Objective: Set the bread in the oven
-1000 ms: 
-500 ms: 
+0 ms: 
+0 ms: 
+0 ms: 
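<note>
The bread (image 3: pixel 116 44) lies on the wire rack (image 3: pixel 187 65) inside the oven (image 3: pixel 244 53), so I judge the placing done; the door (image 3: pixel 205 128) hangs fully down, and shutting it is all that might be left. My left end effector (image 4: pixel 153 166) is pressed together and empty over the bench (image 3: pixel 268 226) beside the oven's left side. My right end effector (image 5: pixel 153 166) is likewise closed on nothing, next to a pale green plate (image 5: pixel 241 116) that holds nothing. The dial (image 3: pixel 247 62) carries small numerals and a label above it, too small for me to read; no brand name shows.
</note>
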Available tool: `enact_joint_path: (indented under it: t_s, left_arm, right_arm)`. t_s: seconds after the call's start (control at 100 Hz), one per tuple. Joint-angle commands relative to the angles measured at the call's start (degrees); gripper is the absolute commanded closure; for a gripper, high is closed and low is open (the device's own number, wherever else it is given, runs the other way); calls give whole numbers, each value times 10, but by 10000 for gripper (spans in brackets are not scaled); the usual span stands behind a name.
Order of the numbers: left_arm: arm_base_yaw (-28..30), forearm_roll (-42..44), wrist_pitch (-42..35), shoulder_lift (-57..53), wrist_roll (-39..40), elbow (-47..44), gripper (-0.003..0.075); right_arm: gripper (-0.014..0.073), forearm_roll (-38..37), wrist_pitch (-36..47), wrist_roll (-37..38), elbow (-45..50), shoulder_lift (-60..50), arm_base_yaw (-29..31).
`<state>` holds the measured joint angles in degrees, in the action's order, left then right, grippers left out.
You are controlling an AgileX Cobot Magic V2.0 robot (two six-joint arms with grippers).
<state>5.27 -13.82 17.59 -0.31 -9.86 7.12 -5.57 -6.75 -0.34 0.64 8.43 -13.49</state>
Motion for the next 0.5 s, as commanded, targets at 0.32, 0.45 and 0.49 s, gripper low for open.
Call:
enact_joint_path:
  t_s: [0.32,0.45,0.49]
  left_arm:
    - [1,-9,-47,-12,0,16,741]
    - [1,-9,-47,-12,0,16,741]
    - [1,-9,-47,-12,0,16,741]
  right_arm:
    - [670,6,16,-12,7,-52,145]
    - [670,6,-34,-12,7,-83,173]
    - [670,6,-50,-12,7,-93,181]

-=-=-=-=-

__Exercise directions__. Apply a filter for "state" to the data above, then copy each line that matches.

__Written response__.
`<state>` holds the measured joint angles in degrees, in the action's order, left then right, grippers left out.
<state>5.27 -13.82 17.59 -0.31 -9.86 7.12 -5.57 -6.75 -0.34 0.64 8.43 -13.49</state>

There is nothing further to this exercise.